En conséquence, si la portion échangée par le travail est faible, le taux de profit est bas.

Le taux de profit baisse donc à mesure que le capital en tant que tel occupe une place grandissante par rapport au travail immédiat, c’est-à-dire que la plus-value relative, ou la puissance créatrice de valeur, augmente.

Nous avons vu que la partie avancée du capital en vue de sa reproduction se développe de manière spécifique en raison de l’augmentation du capital fixe qui est la force productive déjà produite et le travail matérialisé, doué d’un simulacre de vie. (Voir le Chapitre sur l’automation, publié précédemment sur ce site)

Si l’on considère chacune des portions du capital, la part du capital échangée contre le travail vivant sera, par rapport à la valeur totale, moindre que la part du capital existant sous forme constante. L’industrie manufacturière l’illustre bien. A mesure que le capital fixe (machinerie, etc.) augmente, il faut de toute nécessité que la partie du capital existant sous forme de matières premières augmente aussi, tandis que la portion échangée contre le travail vivant diminue. Le taux de profit baisse donc par rapport à l’ensemble de la valeur du capital avancé pour la production – et même de la partie agissant comme capital dans la production.

Le rapport de la valeur nouvellement produite à la valeur avancée (et reproduite) est donc d’autant plus faible, que le capital déjà produit est important. A plus-value égale, c’est à dire à un même rapport entre le surtravail et le travail nécessaire, le profit peut donc varier, et il le fait selon le volume des capitaux.

Le taux de profit peut également baisser, alors que la plus-value réelle augmente. De même, il peut augmenter, alors que la plus-value réelle baisse. En fait, le capital peut augmenter dans la même proportion que le taux de profit, si la partie du capital avancée comme valeur sous forme de matières premières et de capital fixe augmente dans le même rapport que celle qui est échangée contre du travail vivant.

Or, ce rapport uniforme entre les deux parties du capital implique une croissance du capital sans augmentation ni développement de la force productive du travail. C’est pourquoi, la première hypothèse abolit la seconde. Au demeurant, cette uniformité est en contradiction avec la loi du développement capitaliste, et plus particulièrement avec la croissance du capital fixe.

Ce genre de progression existe uniquement dans les stades où le mode de production utilisé par le capital n’est pas encore conforme à la nature du capital, ou dans les sphères de production où sa domination n’est encore que formelle, dans l’agriculture par exemple. La fertilité naturelle du sol peut y avoir le même effet qu’une augmentation du capital fixe; autrement dit, le temps de surtravail relatif, peut augmenter, sans que doive diminuer la quantité de travail vivant. C’est ce qui se produit par exemple aux État-Unis.

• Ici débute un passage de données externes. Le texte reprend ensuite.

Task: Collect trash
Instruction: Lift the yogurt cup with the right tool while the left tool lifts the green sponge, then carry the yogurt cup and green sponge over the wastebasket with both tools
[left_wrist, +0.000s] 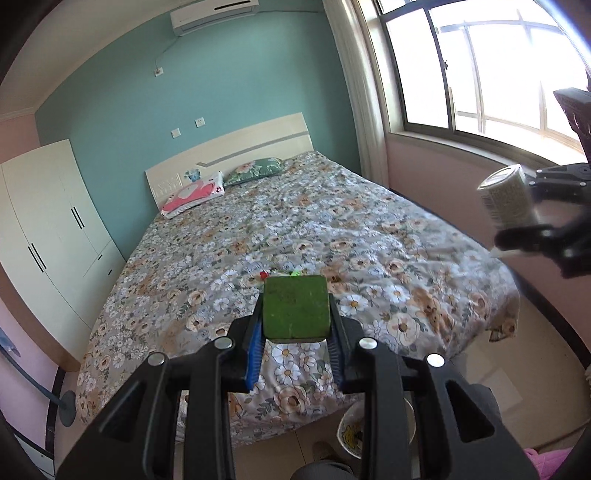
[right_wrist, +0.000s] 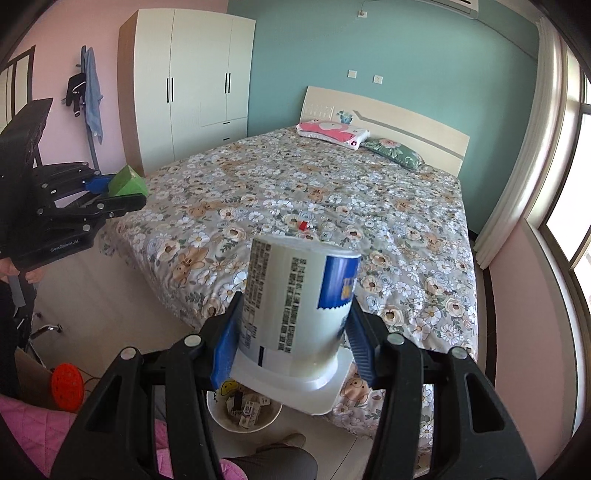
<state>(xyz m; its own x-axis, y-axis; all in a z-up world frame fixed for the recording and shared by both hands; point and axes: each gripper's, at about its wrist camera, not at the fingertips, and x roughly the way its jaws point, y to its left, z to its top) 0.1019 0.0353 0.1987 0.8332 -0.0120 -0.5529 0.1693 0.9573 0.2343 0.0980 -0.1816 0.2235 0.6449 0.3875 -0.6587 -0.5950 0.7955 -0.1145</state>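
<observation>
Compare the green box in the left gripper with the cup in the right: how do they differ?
The green box is small, squarish and plain; the cup is bigger, round, white with printed text and a blue label. The box sits between the fingertips, while the cup fills the right gripper's span, inverted, rim toward the camera. Both are clamped above the floor near the bed.

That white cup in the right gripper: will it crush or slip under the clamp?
The yogurt cup looks thin-walled plastic, so it probably flexes if squeezed. Held upside down, it seems empty and light. Its glossy tapered side could slide between the right gripper pads, though the flared rim might catch.
</observation>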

Contrairement au taux de profit qui est essentiellement une proportion et un rapport, le profit brut est une simple somme de valeur, qui augmente comme le capital, et non comme le taux de profit. En conséquence, si le taux de profit est en raison inverse de la valeur du capital, la somme de profit sera en raison directe avec elle. Mais, il faut remarquer que ces rapports ne sont vrais qu’à un niveau modeste du développement de la force productive du capital ou du travail.

Un capital de 100 rapportant un profit de 10% donne une somme de profit moindre qu’un capital de 1000 ayant un profit de 2%. Dans le premier cas, le profit sera de 10, et dans le second de 20; autrement dit, le profit brut du grand capital est double de celui du capital dix fois moindre, bien que son taux de profit soit 5 fois moindre. En revanche, si le profit du grand capital n’était que de 1%, la somme de son profit serait de 10, c’est-à-dire égal à celui du capital dix fois plus petit: son taux de profit aurait baissé en proportion de son volume.

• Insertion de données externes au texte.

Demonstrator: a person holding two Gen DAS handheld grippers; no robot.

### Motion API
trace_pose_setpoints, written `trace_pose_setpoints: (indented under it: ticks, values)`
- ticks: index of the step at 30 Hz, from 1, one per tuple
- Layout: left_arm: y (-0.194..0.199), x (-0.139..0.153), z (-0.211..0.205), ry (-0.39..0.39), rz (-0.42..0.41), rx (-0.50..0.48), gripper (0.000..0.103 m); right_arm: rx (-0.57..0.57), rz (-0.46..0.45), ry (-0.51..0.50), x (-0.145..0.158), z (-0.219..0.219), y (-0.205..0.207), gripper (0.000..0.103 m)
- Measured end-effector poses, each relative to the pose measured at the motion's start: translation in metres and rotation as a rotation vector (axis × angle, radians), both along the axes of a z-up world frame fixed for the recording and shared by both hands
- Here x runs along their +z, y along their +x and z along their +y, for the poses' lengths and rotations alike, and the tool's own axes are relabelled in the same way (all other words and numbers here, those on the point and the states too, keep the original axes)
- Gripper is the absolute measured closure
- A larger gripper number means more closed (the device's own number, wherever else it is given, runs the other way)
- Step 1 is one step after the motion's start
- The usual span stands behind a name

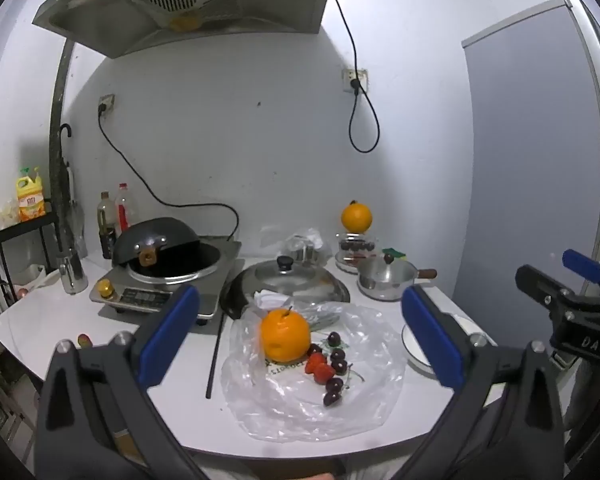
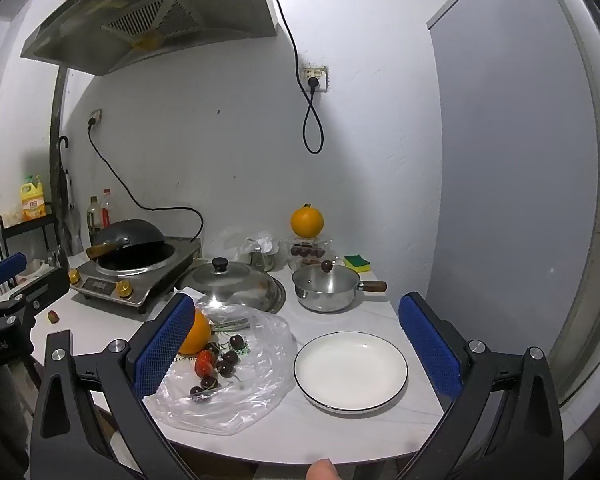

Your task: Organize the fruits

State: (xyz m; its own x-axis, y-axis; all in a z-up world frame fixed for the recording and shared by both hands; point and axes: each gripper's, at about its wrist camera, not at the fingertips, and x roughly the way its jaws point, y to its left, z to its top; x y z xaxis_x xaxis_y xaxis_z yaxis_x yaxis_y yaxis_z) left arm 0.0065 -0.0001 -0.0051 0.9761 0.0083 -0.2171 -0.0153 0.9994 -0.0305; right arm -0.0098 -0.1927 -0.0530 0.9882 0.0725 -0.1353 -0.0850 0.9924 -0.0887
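Observation:
An orange (image 1: 285, 334) (image 2: 198, 333), a red strawberry (image 1: 319, 366) (image 2: 204, 362) and several dark cherries (image 1: 334, 376) (image 2: 225, 360) lie on a clear plastic bag (image 1: 312, 400) (image 2: 236, 384) on the white counter. An empty white plate (image 2: 351, 370) (image 1: 416, 350) sits to the bag's right. My left gripper (image 1: 300, 344) is open and empty, held in front of the bag. My right gripper (image 2: 300, 352) is open and empty, in front of the plate. A second orange (image 1: 356, 217) (image 2: 307, 221) rests on a glass jar at the back.
An induction cooker with a tilted wok (image 1: 160, 248) (image 2: 128, 240) stands at back left. A glass pot lid (image 1: 288, 280) (image 2: 232, 280) and a small steel pot (image 1: 386, 278) (image 2: 326, 286) lie behind the bag. A black chopstick (image 1: 216, 354) lies left of the bag. A small fruit (image 1: 84, 339) (image 2: 52, 315) sits near the counter's left edge.

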Motion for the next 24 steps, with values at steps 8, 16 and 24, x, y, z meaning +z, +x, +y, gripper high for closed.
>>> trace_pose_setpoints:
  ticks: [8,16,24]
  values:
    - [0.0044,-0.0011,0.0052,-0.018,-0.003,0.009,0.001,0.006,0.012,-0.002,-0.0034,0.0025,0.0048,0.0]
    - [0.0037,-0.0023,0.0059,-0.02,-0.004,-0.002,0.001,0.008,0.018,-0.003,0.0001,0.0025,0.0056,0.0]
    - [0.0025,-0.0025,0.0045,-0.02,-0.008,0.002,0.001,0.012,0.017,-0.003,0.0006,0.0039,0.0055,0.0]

Si le taux de profit du capital de 1000 n’était que de 1/2 %, la somme de son profit serait de 5, soit la moitié de celui du petit capital. S’il en était ainsi, c’est que son taux de profit serait 20 fois moindre.

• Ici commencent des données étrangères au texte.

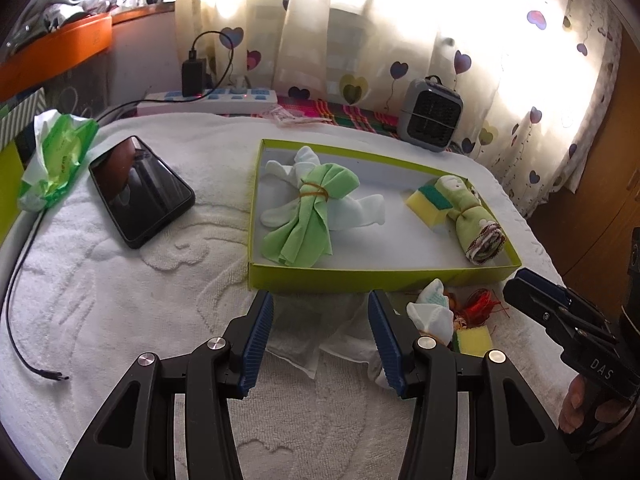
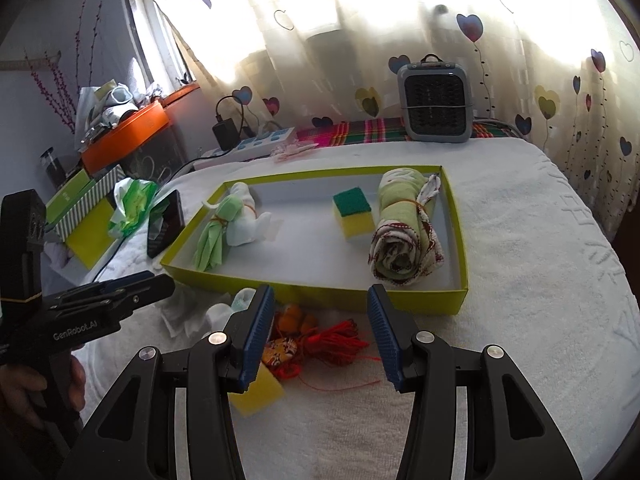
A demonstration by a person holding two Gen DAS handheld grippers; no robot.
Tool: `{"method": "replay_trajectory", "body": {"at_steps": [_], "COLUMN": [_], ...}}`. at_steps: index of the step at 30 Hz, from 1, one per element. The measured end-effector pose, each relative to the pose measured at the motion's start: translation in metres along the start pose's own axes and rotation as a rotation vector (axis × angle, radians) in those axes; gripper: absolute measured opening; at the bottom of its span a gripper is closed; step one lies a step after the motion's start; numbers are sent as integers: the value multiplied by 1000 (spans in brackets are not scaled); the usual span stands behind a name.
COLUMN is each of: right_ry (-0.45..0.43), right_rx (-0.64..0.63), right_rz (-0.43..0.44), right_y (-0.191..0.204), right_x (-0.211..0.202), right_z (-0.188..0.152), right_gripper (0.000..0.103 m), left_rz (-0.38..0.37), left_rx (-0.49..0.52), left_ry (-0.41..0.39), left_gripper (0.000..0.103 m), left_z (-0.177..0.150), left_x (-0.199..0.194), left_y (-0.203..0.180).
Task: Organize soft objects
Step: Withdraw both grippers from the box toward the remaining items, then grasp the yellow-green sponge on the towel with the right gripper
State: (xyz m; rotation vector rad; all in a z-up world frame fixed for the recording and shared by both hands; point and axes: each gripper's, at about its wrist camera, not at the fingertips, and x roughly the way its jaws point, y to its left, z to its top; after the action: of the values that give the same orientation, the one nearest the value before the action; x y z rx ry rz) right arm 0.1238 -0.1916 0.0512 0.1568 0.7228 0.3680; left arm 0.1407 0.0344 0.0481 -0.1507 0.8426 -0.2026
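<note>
Fingers [image 1: 256, 336] of left gripper [image 1: 320, 340] apart, empty, over a white cloth [image 1: 296, 344] on the towel-covered bed [image 1: 120, 300]. Right gripper [image 2: 321, 334] also spread, holding nothing, above red tassel [image 2: 336, 344] and yellow sponge [image 2: 260, 394]. White sock [image 1: 430, 314] lies just beside these, all in front of the green tray [image 2: 424, 300]. Inside tray: green cloth bundle [image 1: 310, 216] tied over white socks at its left end; second sponge [image 2: 352, 214] touching rolled towel [image 2: 404, 228] at its right end. Outward: phone [image 1: 140, 192] and wipes pack [image 1: 56, 156] left of tray, small heater [image 2: 434, 98] by curtain behind.
</note>
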Motion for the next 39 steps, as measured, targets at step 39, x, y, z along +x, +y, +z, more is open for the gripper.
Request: {"method": "replay_trajectory", "body": {"at_steps": [39], "right_ry": [140], "right_rx": [-122], "right_rz": [208], "right_y": [15], "right_x": [4], "right_z": [-38], "right_gripper": [49], "left_rz": [-7], "left_rx": [-7], "left_ry": [41], "left_gripper": [48], "left_z": [-25], "left_x": [-6], "left_y": [7]}}
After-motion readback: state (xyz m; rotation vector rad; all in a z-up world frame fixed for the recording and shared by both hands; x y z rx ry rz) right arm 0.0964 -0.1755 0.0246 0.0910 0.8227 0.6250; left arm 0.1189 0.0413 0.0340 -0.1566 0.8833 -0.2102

Voici la formulation générale. Si le taux de profit du plus grand capital ne diminue pas dans un même rapport que son volume, le profit brut augmentera malgré la baisse du taux de profit. Si le taux de profit baisse dans le même rapport que son volume, le profit brut sera le même que celui du plus petit capital: il restera stationnaire. Si le taux de profit baisse dans un rapport supérieur à l’augmentation de son volume, le profit brut du grand capital baissera, comparé à celui du petit, et ce, en proportion de la baisse du taux de profit.

A tous points de vue, c’est la loi la plus importante de l’économie moderne. En outre, elle est essentielle à la compréhension des rapports les plus complexes. Du point de vue historique, c’est la loi la plus importante. Malgré toute sa simplicité, cette loi n’a jamais été comprise jusqu’ici, c’est dire qu’elle n’a jamais été formulée de manière consciente et claire.

En outre, la baisse du taux de profit signifie que: 1° il existe déjà une force productive déterminée constituant la base matérielle de la production nouvelle, ce qui suppose en même temps un énorme développement de la science; 2° la partie du capital produite en vue de son échange contre le travail immédiat commence à décroître; autrement dit, il y a diminution du travail immédiat, nécessaire à la production d’une valeur énorme s’exprimant en une grande masse de produits, dont le prix baisse puisque la somme totale des prix est égale au capital reproduit + le profit; 3° le capital en général, et donc aussi la portion qui n’est pas du capital fixe, augmente.

Il en résulte un ample trafic, un montant élevé des échanges, un marché immense, et une universalité du travail effectué simultanément, un développement des moyens de communication et du fonds de consommation nécessaire pour entreprendre ce gigantesque procès (car les ouvriers mangent, sont logés, etc.). Or, tout cela suppose que les forces productives matérielles soient développées aussi bien sous forme de capital fixe que de la science, de la population etc., bref, de toutes les conditions de la richesse.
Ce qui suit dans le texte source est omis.